》 10 《

167 8 2
                                    

Sprinter nie potrafił im powiedzieć prawdy. Stał obok ciał,  nagle poczuł ciepły powiew wiatru. Zamknął oczy , pogrążył się we własnych myślach. Nie słyszał jak jego dzieci coś mówiły. Otworzył oczy , przed nim stał Donatello i trzymał Justine za rękę. Nic nie mówili ale się uśmiechali, w pewnym momencie za plecami szczur poczuł bardzo zimny wręcz lodowaty powiew wiatru. Cały obraz się zmienił,  zobaczył ją i jego całych poranionych , wszędzie była krew. W końcu zobaczył jak jego syn i Ona dokonali swojego żywota. Z jego oczu zaczęły wypływać łzy. Czuł jak jego ojcowskie serce zaczęło się kruszyć.

-Tato co oni ? -to pytanie całkowicie go wyprowadziło z myśli.

-Moje dzieci -rozpoczął,  po czym usiadł na ziemi.

- Usiądźcie -poprosił.

Każdy bez wyjątku usiadł na ziemi, przeleciał ich wzrokiem.
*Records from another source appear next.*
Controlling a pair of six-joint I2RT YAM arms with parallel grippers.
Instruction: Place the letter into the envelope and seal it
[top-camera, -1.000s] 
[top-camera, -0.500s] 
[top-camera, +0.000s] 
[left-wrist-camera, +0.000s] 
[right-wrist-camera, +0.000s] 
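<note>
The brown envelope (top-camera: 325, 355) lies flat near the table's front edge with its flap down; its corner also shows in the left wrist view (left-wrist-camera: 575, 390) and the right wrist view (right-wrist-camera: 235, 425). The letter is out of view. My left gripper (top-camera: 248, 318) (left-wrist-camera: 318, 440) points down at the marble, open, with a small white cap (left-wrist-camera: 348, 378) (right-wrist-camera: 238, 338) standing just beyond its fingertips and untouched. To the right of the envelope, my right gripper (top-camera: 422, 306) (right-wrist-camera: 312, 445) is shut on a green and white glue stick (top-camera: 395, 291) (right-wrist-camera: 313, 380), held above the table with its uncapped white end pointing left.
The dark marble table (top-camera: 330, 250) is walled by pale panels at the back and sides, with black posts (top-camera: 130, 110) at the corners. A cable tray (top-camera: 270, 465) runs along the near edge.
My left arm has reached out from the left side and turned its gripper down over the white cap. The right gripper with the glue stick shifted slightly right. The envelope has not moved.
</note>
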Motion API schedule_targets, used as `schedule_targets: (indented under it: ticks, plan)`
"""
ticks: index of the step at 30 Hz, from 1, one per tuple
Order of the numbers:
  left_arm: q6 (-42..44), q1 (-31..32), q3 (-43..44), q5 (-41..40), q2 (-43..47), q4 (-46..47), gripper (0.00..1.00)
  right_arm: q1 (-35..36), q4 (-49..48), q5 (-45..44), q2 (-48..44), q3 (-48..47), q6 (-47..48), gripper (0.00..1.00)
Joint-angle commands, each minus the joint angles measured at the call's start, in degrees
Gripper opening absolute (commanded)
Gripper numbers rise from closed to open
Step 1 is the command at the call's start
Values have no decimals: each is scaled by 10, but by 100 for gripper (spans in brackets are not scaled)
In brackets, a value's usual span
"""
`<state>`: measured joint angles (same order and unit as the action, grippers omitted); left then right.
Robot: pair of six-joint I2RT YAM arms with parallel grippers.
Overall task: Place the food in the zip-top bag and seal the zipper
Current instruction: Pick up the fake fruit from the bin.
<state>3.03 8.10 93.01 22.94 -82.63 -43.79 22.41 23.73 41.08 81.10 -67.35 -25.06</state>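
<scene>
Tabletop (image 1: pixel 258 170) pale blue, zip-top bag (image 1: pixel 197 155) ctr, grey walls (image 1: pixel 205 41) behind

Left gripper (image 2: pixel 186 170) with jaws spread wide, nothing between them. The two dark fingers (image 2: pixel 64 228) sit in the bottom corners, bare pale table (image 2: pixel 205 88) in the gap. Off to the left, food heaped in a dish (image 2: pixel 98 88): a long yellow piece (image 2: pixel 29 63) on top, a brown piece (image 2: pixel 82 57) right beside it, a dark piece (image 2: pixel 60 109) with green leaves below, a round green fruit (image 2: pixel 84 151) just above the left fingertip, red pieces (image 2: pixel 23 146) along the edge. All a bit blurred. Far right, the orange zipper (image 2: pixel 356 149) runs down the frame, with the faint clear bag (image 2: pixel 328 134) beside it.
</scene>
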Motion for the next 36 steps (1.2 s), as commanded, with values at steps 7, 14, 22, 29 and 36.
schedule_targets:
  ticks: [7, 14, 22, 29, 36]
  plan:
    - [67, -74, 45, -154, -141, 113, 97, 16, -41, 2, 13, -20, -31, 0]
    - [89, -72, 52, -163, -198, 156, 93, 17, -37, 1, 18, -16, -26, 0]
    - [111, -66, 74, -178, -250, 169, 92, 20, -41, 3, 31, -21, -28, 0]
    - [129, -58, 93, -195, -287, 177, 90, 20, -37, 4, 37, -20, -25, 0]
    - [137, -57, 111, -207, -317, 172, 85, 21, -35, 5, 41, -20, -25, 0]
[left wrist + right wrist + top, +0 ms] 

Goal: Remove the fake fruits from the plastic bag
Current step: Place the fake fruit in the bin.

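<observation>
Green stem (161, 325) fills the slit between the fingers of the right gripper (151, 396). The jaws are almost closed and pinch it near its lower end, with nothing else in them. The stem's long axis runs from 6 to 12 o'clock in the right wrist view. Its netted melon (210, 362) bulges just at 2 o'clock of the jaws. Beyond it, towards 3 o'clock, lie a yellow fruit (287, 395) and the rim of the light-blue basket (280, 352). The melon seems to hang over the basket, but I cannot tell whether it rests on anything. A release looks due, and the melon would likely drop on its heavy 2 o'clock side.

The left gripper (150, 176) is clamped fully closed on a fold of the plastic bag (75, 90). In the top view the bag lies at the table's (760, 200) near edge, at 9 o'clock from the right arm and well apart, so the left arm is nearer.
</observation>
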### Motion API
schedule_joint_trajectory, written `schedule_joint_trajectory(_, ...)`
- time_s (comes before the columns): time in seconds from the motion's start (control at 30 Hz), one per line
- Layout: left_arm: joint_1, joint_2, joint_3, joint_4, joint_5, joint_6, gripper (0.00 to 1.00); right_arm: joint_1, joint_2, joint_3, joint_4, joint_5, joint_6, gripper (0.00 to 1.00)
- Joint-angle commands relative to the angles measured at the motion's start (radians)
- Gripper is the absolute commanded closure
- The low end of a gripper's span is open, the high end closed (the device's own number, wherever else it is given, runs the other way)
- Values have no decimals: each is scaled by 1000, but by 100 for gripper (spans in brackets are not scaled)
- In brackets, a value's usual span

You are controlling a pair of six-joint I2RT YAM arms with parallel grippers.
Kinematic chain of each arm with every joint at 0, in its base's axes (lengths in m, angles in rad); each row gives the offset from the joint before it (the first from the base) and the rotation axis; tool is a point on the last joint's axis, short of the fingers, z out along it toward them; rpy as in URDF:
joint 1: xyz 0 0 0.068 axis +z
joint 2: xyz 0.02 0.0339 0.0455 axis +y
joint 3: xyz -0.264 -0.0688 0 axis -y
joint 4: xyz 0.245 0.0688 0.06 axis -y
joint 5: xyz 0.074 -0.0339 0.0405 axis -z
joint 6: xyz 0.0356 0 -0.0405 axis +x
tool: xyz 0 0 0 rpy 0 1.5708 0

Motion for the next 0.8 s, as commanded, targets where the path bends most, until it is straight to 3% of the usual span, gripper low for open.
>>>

-Moje kochane dzieci,  właśnie dziś doswiadczyliśmy największego bólu jaki Shredder mógł nam zadać. Zadawał już bardzo duże ciosy,  a co niektóre nas bardzo bolały. Tylko że teraz zadał nam największe cierpienie. Wasz brat Donatello jak i Justine....nie żyją....zginęli z jego ręki,  pokaże wam co On im zrobił -po tych słowach,  zaczął im pokazywać ile bólu oraz cierpienia oni doświadczyli.

-T-to s-straszne -powiedział Mikey przez łzy.

-Istotnie dlatego zabierzmy ich ciała do domu -odparł szczur.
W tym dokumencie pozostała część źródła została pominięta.